(Records from a data source)
○ ○ ○ ○
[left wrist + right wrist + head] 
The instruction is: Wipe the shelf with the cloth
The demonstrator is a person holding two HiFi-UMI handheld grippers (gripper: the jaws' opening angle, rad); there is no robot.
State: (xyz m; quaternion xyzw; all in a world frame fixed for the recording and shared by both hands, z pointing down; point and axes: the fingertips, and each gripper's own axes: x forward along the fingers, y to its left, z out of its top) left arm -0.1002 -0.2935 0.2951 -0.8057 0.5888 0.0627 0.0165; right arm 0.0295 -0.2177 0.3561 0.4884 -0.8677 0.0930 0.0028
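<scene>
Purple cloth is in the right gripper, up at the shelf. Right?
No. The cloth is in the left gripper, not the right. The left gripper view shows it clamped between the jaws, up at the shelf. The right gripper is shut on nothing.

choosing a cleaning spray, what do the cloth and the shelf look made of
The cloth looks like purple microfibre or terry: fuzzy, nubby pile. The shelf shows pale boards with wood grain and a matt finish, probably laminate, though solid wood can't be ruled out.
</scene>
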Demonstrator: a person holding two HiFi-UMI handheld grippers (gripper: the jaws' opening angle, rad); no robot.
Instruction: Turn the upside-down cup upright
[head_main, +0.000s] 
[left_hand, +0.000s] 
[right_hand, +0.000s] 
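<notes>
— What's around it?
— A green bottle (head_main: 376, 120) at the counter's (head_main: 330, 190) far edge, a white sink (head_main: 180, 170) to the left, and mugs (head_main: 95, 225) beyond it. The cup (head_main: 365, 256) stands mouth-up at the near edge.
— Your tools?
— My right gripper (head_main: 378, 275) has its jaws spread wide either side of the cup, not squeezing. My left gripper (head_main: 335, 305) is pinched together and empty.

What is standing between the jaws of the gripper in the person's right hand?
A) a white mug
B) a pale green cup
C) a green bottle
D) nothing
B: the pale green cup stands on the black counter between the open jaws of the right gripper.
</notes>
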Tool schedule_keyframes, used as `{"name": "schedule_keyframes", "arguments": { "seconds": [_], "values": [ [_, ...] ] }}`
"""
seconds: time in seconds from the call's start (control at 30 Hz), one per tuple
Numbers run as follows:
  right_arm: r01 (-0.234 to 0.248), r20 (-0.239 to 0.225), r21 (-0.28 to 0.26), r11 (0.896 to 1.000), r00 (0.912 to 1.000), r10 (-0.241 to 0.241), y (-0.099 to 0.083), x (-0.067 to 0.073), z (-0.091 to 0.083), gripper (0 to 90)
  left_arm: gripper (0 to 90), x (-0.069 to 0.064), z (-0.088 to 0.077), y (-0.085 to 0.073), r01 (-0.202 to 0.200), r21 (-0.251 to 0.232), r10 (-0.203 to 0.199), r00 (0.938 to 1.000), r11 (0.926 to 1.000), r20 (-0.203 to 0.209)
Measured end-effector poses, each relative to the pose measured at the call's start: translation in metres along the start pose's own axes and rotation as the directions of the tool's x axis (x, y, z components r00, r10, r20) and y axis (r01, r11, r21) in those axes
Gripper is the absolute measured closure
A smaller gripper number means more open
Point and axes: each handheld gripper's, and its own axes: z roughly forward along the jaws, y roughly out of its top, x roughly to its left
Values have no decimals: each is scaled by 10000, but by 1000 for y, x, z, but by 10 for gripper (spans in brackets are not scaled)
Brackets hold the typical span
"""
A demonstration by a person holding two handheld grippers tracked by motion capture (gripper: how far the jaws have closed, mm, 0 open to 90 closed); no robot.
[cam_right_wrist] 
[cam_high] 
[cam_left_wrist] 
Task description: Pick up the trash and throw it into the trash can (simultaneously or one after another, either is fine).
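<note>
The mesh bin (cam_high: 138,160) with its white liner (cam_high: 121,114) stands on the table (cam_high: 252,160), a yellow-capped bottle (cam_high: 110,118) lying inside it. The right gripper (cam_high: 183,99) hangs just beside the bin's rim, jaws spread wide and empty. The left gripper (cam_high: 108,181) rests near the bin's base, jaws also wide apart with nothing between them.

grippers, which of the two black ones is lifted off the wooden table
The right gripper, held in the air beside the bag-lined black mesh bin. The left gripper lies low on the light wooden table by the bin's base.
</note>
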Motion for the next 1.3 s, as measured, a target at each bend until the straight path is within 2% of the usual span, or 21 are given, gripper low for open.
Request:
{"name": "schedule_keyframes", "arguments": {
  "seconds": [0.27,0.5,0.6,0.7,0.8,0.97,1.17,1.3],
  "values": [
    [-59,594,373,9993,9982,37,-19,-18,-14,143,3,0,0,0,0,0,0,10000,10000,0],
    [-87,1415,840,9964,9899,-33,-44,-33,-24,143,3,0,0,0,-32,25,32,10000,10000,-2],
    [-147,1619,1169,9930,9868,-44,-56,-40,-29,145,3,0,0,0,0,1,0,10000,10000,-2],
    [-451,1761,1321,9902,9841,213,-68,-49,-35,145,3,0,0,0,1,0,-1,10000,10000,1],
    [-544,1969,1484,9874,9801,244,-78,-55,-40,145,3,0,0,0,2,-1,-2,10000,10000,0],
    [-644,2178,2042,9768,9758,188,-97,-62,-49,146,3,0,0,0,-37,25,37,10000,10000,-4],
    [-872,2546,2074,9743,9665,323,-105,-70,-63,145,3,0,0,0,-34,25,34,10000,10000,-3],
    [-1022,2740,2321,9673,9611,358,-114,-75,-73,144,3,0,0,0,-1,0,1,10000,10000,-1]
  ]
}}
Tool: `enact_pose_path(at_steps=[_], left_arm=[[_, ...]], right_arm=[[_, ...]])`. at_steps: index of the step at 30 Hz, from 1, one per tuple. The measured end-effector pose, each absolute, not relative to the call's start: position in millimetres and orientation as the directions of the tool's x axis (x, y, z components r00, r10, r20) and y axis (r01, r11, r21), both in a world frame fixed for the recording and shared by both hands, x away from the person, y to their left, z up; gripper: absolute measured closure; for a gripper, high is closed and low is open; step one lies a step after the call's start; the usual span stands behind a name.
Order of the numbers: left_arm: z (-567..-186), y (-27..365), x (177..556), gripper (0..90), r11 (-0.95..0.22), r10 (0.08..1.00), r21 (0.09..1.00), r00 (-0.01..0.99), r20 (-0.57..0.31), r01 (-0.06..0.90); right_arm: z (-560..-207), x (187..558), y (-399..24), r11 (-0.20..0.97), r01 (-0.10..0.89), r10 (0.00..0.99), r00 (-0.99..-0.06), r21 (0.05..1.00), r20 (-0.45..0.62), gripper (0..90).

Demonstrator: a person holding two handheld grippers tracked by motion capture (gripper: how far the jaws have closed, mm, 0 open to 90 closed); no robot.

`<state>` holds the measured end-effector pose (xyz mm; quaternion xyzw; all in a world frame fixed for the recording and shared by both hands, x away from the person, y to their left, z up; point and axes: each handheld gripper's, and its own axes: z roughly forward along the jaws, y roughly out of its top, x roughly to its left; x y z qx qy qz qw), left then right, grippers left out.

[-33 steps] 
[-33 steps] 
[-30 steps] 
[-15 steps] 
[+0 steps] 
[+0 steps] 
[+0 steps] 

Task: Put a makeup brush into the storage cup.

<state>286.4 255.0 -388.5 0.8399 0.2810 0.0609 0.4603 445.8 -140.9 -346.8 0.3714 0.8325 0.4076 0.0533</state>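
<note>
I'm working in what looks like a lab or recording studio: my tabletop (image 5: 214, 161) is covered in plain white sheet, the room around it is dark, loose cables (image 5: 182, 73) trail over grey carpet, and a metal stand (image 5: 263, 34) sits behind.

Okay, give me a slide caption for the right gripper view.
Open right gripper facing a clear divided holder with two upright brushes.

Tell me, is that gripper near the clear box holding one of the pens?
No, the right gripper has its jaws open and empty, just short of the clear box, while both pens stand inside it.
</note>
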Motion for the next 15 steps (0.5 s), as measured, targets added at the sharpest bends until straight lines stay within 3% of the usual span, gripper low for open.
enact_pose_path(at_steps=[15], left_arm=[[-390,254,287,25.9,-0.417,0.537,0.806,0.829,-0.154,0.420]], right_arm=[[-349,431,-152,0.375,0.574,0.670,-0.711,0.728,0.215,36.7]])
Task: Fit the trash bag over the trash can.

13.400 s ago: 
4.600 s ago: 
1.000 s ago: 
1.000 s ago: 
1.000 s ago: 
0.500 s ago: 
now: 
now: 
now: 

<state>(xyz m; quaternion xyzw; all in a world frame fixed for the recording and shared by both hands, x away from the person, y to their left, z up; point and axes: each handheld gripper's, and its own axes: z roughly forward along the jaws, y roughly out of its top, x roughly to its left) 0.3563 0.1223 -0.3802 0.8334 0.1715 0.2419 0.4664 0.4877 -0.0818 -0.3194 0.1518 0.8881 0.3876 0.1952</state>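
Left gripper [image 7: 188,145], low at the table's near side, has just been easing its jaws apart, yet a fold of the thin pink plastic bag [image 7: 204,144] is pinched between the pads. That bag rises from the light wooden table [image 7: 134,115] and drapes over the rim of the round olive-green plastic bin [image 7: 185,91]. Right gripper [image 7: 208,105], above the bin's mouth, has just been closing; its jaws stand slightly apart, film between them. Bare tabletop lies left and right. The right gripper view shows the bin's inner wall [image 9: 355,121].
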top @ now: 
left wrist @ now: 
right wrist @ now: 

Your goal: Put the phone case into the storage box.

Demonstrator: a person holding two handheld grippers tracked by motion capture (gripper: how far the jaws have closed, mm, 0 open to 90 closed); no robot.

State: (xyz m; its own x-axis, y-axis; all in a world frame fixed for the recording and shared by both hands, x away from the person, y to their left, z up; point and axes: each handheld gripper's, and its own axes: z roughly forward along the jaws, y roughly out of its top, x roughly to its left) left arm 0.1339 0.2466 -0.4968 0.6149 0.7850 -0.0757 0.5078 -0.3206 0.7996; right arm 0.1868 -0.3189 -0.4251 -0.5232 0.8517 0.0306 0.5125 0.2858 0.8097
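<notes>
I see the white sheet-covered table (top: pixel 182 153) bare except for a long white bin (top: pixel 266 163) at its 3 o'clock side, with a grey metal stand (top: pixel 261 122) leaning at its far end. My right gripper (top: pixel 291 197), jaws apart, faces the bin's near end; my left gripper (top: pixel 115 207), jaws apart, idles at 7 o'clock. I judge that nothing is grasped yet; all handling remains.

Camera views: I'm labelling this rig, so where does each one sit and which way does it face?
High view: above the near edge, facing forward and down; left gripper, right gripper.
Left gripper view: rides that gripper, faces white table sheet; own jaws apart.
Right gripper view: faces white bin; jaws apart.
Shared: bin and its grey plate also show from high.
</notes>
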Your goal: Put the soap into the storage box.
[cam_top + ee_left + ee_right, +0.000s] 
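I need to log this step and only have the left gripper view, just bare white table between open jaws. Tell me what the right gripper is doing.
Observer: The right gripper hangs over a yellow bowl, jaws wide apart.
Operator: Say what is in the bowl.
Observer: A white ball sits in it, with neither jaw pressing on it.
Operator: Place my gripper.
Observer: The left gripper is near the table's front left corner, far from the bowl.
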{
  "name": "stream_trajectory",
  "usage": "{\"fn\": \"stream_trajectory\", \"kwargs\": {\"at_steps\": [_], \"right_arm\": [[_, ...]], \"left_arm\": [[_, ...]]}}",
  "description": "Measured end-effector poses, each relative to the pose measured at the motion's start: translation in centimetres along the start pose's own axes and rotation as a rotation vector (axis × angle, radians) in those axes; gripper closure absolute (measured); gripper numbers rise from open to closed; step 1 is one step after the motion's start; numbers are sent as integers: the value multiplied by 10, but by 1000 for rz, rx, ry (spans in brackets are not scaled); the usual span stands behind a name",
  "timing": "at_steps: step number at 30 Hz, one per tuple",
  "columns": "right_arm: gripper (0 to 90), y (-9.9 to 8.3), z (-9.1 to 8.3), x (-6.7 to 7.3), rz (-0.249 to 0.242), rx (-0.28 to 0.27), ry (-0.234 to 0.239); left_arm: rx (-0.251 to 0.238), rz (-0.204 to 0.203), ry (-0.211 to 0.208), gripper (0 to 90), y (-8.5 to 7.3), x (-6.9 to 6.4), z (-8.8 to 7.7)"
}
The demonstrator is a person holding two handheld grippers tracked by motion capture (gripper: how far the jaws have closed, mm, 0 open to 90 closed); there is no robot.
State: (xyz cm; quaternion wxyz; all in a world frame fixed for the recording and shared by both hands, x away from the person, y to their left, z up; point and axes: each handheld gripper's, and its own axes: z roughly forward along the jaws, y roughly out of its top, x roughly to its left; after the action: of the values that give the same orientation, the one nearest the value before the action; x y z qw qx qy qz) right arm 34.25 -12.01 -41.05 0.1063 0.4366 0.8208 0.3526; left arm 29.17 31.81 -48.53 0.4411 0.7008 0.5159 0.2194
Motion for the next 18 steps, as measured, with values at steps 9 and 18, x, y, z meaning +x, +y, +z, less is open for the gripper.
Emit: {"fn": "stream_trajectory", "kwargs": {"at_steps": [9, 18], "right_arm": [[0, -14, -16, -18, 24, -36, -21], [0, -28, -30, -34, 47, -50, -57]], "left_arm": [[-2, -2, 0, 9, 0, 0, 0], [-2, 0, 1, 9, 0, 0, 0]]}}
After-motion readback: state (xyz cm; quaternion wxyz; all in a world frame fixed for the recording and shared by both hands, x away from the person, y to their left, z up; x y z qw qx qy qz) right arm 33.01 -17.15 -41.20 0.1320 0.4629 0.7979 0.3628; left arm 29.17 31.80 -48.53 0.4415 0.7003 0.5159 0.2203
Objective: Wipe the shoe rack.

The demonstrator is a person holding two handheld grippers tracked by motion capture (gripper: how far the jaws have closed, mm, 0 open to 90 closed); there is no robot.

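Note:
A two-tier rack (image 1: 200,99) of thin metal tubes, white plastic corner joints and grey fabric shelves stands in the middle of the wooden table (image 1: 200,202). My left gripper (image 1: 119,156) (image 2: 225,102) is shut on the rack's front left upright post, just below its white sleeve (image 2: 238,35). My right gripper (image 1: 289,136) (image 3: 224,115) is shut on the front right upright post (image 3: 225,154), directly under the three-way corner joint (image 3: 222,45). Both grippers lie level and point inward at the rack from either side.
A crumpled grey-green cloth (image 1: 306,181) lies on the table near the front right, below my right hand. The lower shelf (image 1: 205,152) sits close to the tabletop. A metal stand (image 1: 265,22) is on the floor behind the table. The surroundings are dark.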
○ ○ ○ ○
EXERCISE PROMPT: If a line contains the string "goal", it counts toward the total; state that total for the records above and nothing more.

FINISHED TASK: 2